▸ **SUPPLIED DATA**
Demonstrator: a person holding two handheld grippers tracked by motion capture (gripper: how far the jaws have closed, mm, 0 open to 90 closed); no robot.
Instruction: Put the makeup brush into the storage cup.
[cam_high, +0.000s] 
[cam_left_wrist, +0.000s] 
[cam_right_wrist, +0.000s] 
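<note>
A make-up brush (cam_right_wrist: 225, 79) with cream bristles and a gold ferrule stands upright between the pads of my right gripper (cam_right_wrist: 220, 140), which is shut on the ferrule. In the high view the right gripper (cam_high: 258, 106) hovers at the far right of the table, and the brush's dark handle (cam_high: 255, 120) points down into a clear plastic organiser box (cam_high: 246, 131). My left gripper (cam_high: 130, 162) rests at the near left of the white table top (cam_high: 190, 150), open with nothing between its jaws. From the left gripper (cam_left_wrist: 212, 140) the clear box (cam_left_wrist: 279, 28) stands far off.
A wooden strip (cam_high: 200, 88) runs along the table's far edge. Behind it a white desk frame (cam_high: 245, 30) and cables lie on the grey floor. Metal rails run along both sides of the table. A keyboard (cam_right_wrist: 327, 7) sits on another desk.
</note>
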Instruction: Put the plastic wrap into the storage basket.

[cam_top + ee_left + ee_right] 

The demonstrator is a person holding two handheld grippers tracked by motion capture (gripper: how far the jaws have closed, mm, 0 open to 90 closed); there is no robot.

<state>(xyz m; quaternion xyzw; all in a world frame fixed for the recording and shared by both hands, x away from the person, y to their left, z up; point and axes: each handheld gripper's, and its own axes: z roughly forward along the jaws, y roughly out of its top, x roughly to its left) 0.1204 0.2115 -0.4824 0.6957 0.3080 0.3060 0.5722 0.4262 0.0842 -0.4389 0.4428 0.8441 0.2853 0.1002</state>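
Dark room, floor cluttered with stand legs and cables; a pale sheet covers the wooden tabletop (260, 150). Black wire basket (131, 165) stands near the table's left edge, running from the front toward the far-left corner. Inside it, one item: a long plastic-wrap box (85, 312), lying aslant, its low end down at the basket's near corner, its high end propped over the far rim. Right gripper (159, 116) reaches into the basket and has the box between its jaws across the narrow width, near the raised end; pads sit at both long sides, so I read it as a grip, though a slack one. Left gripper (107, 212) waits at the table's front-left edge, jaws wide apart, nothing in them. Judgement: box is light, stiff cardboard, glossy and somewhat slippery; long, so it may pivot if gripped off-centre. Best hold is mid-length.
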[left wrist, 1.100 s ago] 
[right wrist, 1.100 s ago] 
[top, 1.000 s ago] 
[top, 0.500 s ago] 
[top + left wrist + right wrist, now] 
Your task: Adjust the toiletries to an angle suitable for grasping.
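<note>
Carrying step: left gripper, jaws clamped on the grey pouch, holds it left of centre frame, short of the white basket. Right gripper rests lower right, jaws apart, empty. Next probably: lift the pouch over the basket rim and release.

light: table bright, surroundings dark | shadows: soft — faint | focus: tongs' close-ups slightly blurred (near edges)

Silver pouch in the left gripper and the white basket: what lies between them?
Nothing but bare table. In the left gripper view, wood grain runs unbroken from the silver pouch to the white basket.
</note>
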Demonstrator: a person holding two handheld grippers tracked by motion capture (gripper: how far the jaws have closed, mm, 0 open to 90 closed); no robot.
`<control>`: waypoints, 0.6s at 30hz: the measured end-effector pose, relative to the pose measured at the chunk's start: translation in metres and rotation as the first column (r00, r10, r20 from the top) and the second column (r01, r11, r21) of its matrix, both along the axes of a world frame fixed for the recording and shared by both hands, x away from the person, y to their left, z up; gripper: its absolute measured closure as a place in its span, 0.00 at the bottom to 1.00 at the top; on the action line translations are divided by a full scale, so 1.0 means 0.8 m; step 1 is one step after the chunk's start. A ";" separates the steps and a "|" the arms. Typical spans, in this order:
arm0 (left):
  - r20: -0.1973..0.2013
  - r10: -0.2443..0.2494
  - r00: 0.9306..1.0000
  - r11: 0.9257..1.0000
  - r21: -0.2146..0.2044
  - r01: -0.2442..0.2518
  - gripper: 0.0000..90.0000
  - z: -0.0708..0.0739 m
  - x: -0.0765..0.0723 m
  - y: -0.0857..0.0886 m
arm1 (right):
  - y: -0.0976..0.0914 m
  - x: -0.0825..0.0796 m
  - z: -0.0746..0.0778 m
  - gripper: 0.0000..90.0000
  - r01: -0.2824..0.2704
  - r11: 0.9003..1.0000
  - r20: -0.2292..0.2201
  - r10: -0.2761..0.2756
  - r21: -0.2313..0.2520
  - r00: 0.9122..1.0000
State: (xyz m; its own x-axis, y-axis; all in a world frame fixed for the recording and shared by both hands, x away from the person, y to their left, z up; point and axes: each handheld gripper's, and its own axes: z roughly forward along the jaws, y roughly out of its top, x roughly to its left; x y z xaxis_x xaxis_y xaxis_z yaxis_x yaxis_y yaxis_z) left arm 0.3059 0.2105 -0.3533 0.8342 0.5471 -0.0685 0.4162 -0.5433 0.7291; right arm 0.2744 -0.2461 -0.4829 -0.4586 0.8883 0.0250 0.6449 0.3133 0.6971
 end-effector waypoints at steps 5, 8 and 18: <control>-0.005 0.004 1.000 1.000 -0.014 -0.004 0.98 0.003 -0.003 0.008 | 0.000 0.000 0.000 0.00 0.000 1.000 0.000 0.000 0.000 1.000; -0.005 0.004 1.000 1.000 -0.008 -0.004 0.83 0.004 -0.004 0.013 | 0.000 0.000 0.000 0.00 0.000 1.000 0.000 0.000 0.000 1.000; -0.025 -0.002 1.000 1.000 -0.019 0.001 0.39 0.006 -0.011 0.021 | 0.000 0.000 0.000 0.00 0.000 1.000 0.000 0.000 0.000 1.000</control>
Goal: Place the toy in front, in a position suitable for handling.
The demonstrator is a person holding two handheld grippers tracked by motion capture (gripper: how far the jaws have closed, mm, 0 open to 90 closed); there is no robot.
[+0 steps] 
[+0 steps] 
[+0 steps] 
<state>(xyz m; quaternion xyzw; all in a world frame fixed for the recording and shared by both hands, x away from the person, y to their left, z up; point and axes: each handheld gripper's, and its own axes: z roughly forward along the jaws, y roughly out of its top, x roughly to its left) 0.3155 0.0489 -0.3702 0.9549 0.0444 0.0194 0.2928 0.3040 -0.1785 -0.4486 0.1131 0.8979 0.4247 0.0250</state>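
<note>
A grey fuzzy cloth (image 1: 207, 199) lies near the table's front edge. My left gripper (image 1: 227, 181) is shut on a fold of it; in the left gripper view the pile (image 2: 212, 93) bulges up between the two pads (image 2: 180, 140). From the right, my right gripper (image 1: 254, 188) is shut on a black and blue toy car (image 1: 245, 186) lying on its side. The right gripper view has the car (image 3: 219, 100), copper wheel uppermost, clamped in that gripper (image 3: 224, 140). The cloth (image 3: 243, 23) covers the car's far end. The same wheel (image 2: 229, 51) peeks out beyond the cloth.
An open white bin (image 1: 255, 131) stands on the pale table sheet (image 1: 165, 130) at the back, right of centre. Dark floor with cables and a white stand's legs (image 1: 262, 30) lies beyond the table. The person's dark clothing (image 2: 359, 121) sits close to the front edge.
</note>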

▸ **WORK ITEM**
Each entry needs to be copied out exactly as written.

▸ **WRITTEN ANSWER**
Demonstrator: a person holding two handheld grippers tracked by motion capture (gripper: how far the jaws have closed, mm, 0 open to 90 closed); no robot.
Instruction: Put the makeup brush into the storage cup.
[cam_high, +0.000s] 
[cam_left_wrist, +0.000s] 
[cam_right_wrist, +0.000s] 
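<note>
A make-up brush (cam_right_wrist: 225, 79) with cream bristles and a gold ferrule stands upright between the pads of my right gripper (cam_right_wrist: 220, 140), which is shut on the ferrule. In the high view the right gripper (cam_high: 258, 106) hovers at the far right of the table, and the brush's dark handle (cam_high: 255, 120) points down into a clear plastic organiser box (cam_high: 246, 131). My left gripper (cam_high: 130, 162) rests at the near left of the white table top (cam_high: 190, 150), open with nothing between its jaws. From the left gripper (cam_left_wrist: 212, 140) the clear box (cam_left_wrist: 279, 28) stands far off.
A wooden strip (cam_high: 200, 88) runs along the table's far edge. Behind it a white desk frame (cam_high: 245, 30) and cables lie on the grey floor. Metal rails run along both sides of the table. A keyboard (cam_right_wrist: 327, 7) sits on another desk.
</note>
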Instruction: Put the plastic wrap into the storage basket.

[cam_top + ee_left + ee_right] 

The demonstrator is a person holding two handheld grippers tracked by motion capture (gripper: how far the jaws have closed, mm, 0 open to 90 closed); there is no robot.

<state>(xyz m; quaternion xyzw; all in a world frame fixed for the recording and shared by both hands, x away from the person, y to their left, z up; point and axes: each handheld gripper's, and its own axes: z roughly forward along the jaws, y roughly out of its top, x roughly to its left) 0.1204 0.2115 -0.4824 0.6957 0.3080 0.3060 0.5722 0.4262 0.0842 -0.4389 0.4428 0.8441 0.2853 0.1002</state>
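Dark room, floor cluttered with stand legs and cables; a pale sheet covers the wooden tabletop (260, 150). Black wire basket (131, 165) stands near the table's left edge, running from the front toward the far-left corner. Inside it, one item: a long plastic-wrap box (85, 312), lying aslant, its low end down at the basket's near corner, its high end propped over the far rim. Right gripper (159, 116) reaches into the basket and has the box between its jaws across the narrow width, near the raised end; pads sit at both long sides, so I read it as a grip, though a slack one. Left gripper (107, 212) waits at the table's front-left edge, jaws wide apart, nothing in them. Judgement: box is light, stiff cardboard, glossy and somewhat slippery; long, so it may pivot if gripped off-centre. Best hold is mid-length.
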[left wrist, 1.100 s ago] 
[right wrist, 1.100 s ago] 
[top, 1.000 s ago] 
[top, 0.500 s ago] 
[top + left wrist + right wrist, now] 
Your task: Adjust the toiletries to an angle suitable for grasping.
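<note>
Carrying step: left gripper, jaws clamped on the grey pouch, holds it left of centre frame, short of the white basket. Right gripper rests lower right, jaws apart, empty. Next probably: lift the pouch over the basket rim and release.

light: table bright, surroundings dark | shadows: soft — faint | focus: tongs' close-ups slightly blurred (near edges)

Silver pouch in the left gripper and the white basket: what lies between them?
Nothing but bare table. In the left gripper view, wood grain runs unbroken from the silver pouch to the white basket.
</note>
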Demonstrator: a person holding two handheld grippers tracked by motion capture (gripper: how far the jaws have closed, mm, 0 open to 90 closed); no robot.
`<control>`: waypoints, 0.6s at 30hz: the measured end-effector pose, relative to the pose measured at the chunk's start: translation in metres and rotation as the first column (r00, r10, r20 from the top) and the second column (r01, r11, r21) of its matrix, both along the axes of a world frame fixed for the recording and shared by both hands, x away from the person, y to their left, z up; gripper: its absolute measured closure as a place in its span, 0.00 at the bottom to 1.00 at the top; on the action line translations are divided by a full scale, so 1.0 means 0.8 m; step 1 is one step after the chunk's start. A ";" separates the steps and a "|" the arms. Typical spans, in this order:
arm0 (left):
  - r20: -0.1973..0.2013
  - r10: -0.2443..0.2494
  - r00: 0.9306..1.0000
  - r11: 0.9257..1.0000
  - r21: -0.2146..0.2044
  - r01: -0.2442..0.2518
  - gripper: 0.0000..90.0000
  - z: -0.0708..0.0739 m
  - x: -0.0765..0.0723 m
  - y: -0.0857..0.0886 m
arm1 (right):
  - y: -0.0976..0.0914 m
  - x: -0.0825..0.0796 m
  - z: -0.0746..0.0778 m
  - gripper: 0.0000..90.0000
  - r01: -0.2824..0.2704
  - r11: 0.9003..1.0000
  - r20: -0.2292..0.2201
  - r10: -0.2761..0.2756
  - r21: -0.2313..0.2520
  - r00: 0.9122..1.0000
State: (xyz m; its own x-axis, y-axis; all in a world frame fixed for the recording and shared by both hands, x away from the person, y to their left, z up; point and axes: each handheld gripper's, and its own axes: z roughly forward along the jaws, y roughly out of its top, x roughly to its left; x y z xaxis_x xaxis_y xaxis_z yaxis_x yaxis_y yaxis_z) left arm 0.3059 0.2105 -0.3533 0.8342 0.5471 -0.0685 0.4162 -0.5433 0.7291; right arm 0.2744 -0.2461 -0.4829 -0.4586 0.8883 0.0250 0.6449 0.3133 0.6971
 end-effector waypoints at steps 5, 8 and 18: <control>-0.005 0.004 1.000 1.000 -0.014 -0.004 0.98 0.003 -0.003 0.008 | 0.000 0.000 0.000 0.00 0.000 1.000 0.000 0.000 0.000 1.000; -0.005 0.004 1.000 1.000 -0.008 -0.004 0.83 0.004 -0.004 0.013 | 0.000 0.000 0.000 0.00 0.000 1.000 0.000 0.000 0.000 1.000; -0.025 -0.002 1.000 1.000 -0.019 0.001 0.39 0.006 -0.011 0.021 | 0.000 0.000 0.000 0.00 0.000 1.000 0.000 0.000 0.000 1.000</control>
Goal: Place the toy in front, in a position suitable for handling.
The demonstrator is a person holding two handheld grippers tracked by motion capture (gripper: how far the jaws have closed, mm, 0 open to 90 closed); there is no robot.
[+0 steps] 
[+0 steps] 
[+0 steps] 
<state>(xyz m; quaternion xyzw; all in a world frame fixed for the recording and shared by both hands, x away from the person, y to their left, z up; point and axes: each handheld gripper's, and its own axes: z roughly forward along the jaws, y roughly out of its top, x roughly to its left) 0.3155 0.0489 -0.3702 0.9549 0.0444 0.0194 0.2928 0.3040 -0.1785 -0.4486 0.1131 0.8979 0.4247 0.0250</state>
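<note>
A grey fuzzy cloth (image 1: 207, 199) lies near the table's front edge. My left gripper (image 1: 227, 181) is shut on a fold of it; in the left gripper view the pile (image 2: 212, 93) bulges up between the two pads (image 2: 180, 140). From the right, my right gripper (image 1: 254, 188) is shut on a black and blue toy car (image 1: 245, 186) lying on its side. The right gripper view has the car (image 3: 219, 100), copper wheel uppermost, clamped in that gripper (image 3: 224, 140). The cloth (image 3: 243, 23) covers the car's far end. The same wheel (image 2: 229, 51) peeks out beyond the cloth.
An open white bin (image 1: 255, 131) stands on the pale table sheet (image 1: 165, 130) at the back, right of centre. Dark floor with cables and a white stand's legs (image 1: 262, 30) lies beyond the table. The person's dark clothing (image 2: 359, 121) sits close to the front edge.
</note>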

This is the complete answer.